這棵三十二米長的樹就像一座紀念碑、一件證據或一個見證人,見證了一個正在消失的時代,人與自然不再和諧共存。

「交織」除了巨樹,還有七個鐵「根」雕(二○一九年),都單獨或由兩三個不同的樹根組裝而成,它們是森林砍伐和自然原因的殘餘。七個「根」雕每一個都有獨特的名稱:力量(Strength)、宮殿(Palace)、飛翔(Fly)、繪畫先生(Mr. Painting)、馬丁(Martin)、水平(Level) 、 派對(Party)。它們散布在博物館公園中不同的位置。好比一台舞蹈中的獨舞和群舞,傳統戲劇中的「角兒」和龍套的配搭,未未長期不斷的在全世界開展覽,深諳紅花須得綠葉配,相得益彰的究理。

問未未長期以來他用樹和根創作,以及這次展覽用「交織」為題的初心構想由何來?他說:中國文人向有藏石、賞石、愛石的傳統,更像是傳統的文人山水畫,強調其意境和觀賞者的心態,在繪畫上藉木石和大自然抒寫胸臆的創作觀和注重文化意蕴的審美觀是相同的而且由來已久。
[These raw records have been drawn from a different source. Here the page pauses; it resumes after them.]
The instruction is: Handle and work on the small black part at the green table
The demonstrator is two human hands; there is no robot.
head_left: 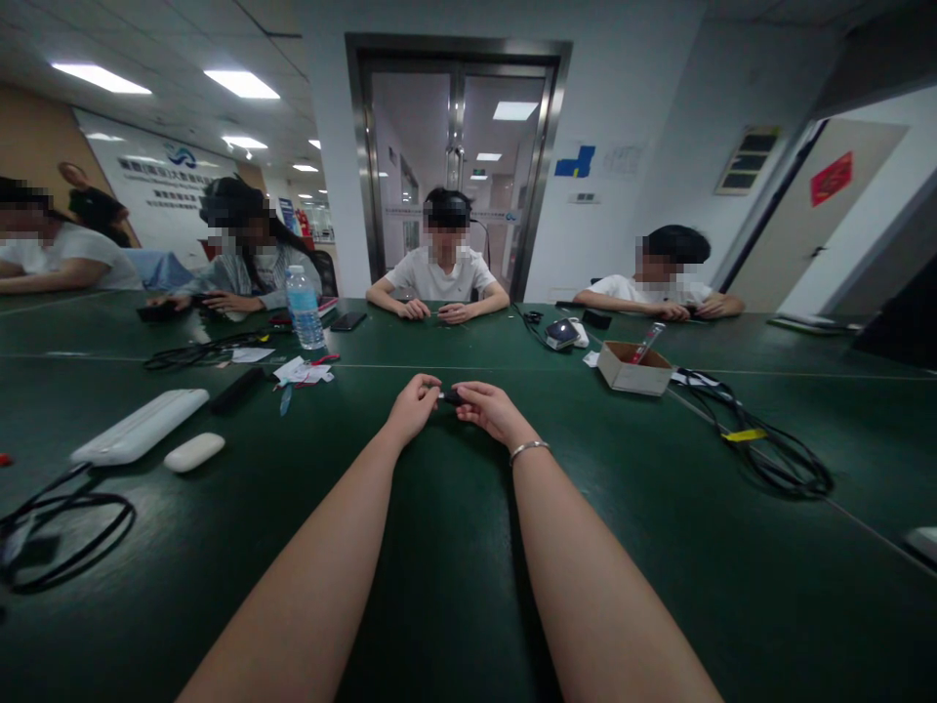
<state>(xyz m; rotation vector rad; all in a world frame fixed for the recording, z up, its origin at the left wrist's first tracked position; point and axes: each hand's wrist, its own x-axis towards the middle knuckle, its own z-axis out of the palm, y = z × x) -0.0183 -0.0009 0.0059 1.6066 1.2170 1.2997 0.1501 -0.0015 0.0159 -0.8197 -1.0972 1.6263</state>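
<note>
Both of my hands are out in front of me, just above the green table point(454, 547). My right hand point(489, 405), with a silver bracelet at the wrist, pinches a small black object with a pale, shiny end point(452, 398). It looks like a USB stick or plug, but is too small to tell. My left hand point(415, 402) is closed, its thumb and fingertips together right at the pale end. Whether those fingertips grip that end or something tiny of their own is hidden.
Left lie a white power bank point(139, 427), a white earbud case point(194, 452), a black bar point(238, 390), paper scraps point(302, 371) and a water bottle point(304, 310). Right are a small open box point(633, 371) and coiled black cable point(776, 459). Several people sit across the table.
</note>
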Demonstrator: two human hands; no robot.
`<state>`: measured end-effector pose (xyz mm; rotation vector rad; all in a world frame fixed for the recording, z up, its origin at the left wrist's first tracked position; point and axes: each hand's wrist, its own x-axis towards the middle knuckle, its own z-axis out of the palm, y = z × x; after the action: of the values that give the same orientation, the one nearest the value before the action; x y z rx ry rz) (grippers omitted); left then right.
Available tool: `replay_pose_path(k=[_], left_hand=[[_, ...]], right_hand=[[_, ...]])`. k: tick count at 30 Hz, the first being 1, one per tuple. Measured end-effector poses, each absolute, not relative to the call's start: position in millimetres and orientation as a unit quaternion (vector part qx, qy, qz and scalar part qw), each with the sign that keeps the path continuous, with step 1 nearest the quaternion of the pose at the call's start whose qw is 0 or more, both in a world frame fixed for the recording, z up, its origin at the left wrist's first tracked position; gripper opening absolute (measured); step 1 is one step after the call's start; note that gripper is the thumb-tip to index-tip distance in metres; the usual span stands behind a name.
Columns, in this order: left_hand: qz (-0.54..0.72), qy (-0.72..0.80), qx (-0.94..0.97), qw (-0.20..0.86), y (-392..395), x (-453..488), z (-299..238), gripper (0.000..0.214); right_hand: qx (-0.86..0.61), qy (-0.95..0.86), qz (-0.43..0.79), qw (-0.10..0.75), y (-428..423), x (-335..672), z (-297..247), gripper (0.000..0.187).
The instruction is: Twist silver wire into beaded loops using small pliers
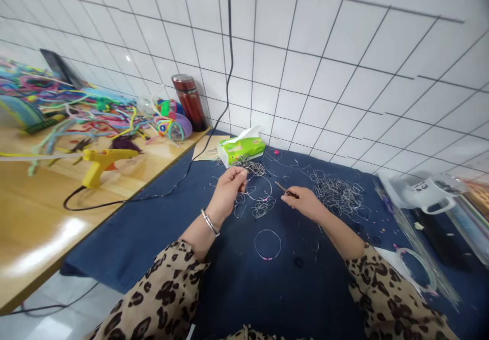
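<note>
Left grip (228,187) pinches a round, pink-beaded wire loop (271,191), right grip (303,201) wraps snugly around a slim pointed tool (286,191)

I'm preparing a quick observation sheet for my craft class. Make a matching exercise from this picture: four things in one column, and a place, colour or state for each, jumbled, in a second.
Column one:
1. Glue gun
2. Thermos
3. Right hand
4. Beaded wire ring nearest the wearer

Column two:
A. Holding a slim pointed tool
B. Lying on the dark blue cloth
C. Yellow, on the wooden table
D. Red, beside the tiled wall

Pairs: 1-C, 2-D, 3-A, 4-B
</note>
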<state>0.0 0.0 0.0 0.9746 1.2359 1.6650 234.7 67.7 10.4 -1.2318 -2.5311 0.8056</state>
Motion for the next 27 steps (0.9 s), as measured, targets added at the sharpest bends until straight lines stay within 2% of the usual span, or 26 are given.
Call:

父親艾青一九四○年春天創作詩「樹」,印象深刻、很有啟發。

《樹》 艾青

一棵樹,一棵樹

彼此孤離地兀立着

風與空氣

告訴着他們的距離

但是在泥土的覆蓋下

他們的根伸長着

在看不見的深處

他們把根鬚糾纏在一起

未未說:要理解這首詩,需要知道歷史背景,一九四○年正值抗日戰爭時期,父親正是以詩人敏感的心靈和鋭利的目光,洞察到了時代和社會脈搏的動向,託物於樹,讚頌了一種獨立向上,又根鬚相連的團結精神。這首詩熔鑄着哲理式的沉思,以形寫神,把「根鬚糾纏」作為一個民族正在團結並凝聚成堅強力量的象徵。聽後我想:「根鬚糾纏」當就是展覽意象「交織」。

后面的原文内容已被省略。